AMÉM PARA OS PODEROSOS
eron@dvdmagazine.com.br

17 de novembro de 2003

Mexer com as convicções religiosas das pessoas sempre provocou reações exageradas contra os realizadores de filmes. O norte-americano Martin Scorsese fez uma narrativa até suave em A última tentação de Cristo (1988), mas sua radical humanização da figura de Jesus foi tida por herética. Pela mesma época, o francês Claude Chabrol punha na boca da atriz Isabelle Huppert uma Ave-Maria incrivelmente blasfema em Um assunto de mulheres (1988), deixando os admiradores católicos de Chabrol meio constrangidos entre sua fé e a paixão pelo cinema. Jean-Luc Godard viu seu Je vous salue Marie (1985) execrado em vários países graças à violência crítica do cineasta contra os símbolos religiosos; no Brasil, mesmo num tempo de abertura política, em que se decretara oficialmente a morte da censura, a Igreja logrou impedir sua exibição e a realização chegou a circular por aqui numa versão em vídeo muito antes de se abrandarem os ânimos e permitirem sua entrada nas salas de cinema. É claro que o atual filme brasileiro Maria, mãe do filho de Deus (2003), de Moacyr Góes, deverá estar à margem das discussões mais sérias, pois sua incompetência o impedirá.

Amém (Amen; 2002) talvez seja o melhor trabalho do greco-francês Constantin Costa-Gavras desde Muito mais que um crime (1990). Com o poder de fogo crítico de sempre e revelando suas habilidades de narrador cinematográfico, que tiveram seu apogeu em Z (1968) e Desaparecido, um grande mistério (1982), Gavras mergulha agora nas relações entre o Vaticano e o nazismo, mostrando a covardia da Igreja sempre que teve de enfrentar os poderosos. A consciência do filme é levada pelo jesuíta interpretado com grande interioridade e sobriedade pelo ator e realizador francês Mathieu Kassovitz; parente do Papa, ele busca, debalde, fazer com que o Sumo Pontífice declare publicamente seu repúdio à perseguição nazista aos judeus, baseando-se num testemunho dum oficial da SS; ao acompanhar a partida de um trem com judeus para um campo de concentração, o padre é embarcado ali por equívoco e ao chegar ao destino depara com as coisas de que só ouvira falar, aguçando ainda mais sua verdadeira alma cristã que vê “os filhos de Deus serem devorados” impiedosamente. Há um pouco de reviver a autenticidade de Cristo nesta personagem de Kassovitz.

Gavras manipula seu tema com seu charme habitual. O terror sombrio dos nazistas, a pompa do Vaticano, os trens que cruzam intersticialmente pela narrativa – tudo é conduzido com mão de mestre pelo cineasta. Amém poderá receber as reservas que alguns fizeram a outro dos destaques da temporada de cinema em Porto Alegre, O pianista (2002), do polonês Roman Polansky: coisas de que todo o mundo sabe, temas e formas anacrônicos numa época tão pouco política como a nossa. Mas é conversa fiada: são assuntos de sempre que, vencido o século, não podem ser esquecidos. As formas narrativas utilizadas por Gavras e Polansky são as pessoais de seus realizadores: não há confundi-los com os tratamentos dados por outros.

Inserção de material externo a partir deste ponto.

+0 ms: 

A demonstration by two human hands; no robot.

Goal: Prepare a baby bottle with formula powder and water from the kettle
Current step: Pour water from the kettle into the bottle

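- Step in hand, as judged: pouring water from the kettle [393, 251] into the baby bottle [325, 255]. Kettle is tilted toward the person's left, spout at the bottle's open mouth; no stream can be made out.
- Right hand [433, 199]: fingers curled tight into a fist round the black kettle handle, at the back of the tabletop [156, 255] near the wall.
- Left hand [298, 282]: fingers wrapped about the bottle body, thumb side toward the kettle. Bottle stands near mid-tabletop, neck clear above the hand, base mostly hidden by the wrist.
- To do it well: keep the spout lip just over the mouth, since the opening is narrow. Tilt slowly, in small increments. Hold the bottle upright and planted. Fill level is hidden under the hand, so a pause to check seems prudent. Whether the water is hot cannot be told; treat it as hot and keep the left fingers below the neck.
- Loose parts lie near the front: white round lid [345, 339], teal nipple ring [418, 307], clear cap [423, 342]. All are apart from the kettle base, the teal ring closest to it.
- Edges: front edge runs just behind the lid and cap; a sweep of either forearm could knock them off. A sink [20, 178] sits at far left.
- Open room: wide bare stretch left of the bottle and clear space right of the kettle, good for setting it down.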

Se a conclusão do filme de que o Vaticano sempre deu amém aos poderosos é óbvia, a emoção despertada pela realização não é nada óbvia. Como curiosidade final é bom observar que a nervura dramática de Amém (discutir a associação da Igreja Católica com o nazismo) é um sub-tema que aparece num recorte-relâmpago duma seqüência de As invasões bárbaras (2003), do canadense Denys Arcand: Remy, o doante terminal de Arcand, vitupera num cenário de hospital contra uma enfermeira católica, assacando diatribes contra a Igreja, taxando-a de conivente com o nazismo, citando a prisão do escritor italiano Primo Levy nos campos de concentração (um livro de Levy aparecerá num primeiro plano no fim do filme). Enfim, são assuntos graves que nunca devem ser esquecidos. Ainda bem que há cineastas críticos como Gavras e Arcand para sempre recolocá-los em hábeis questões cinematográficas.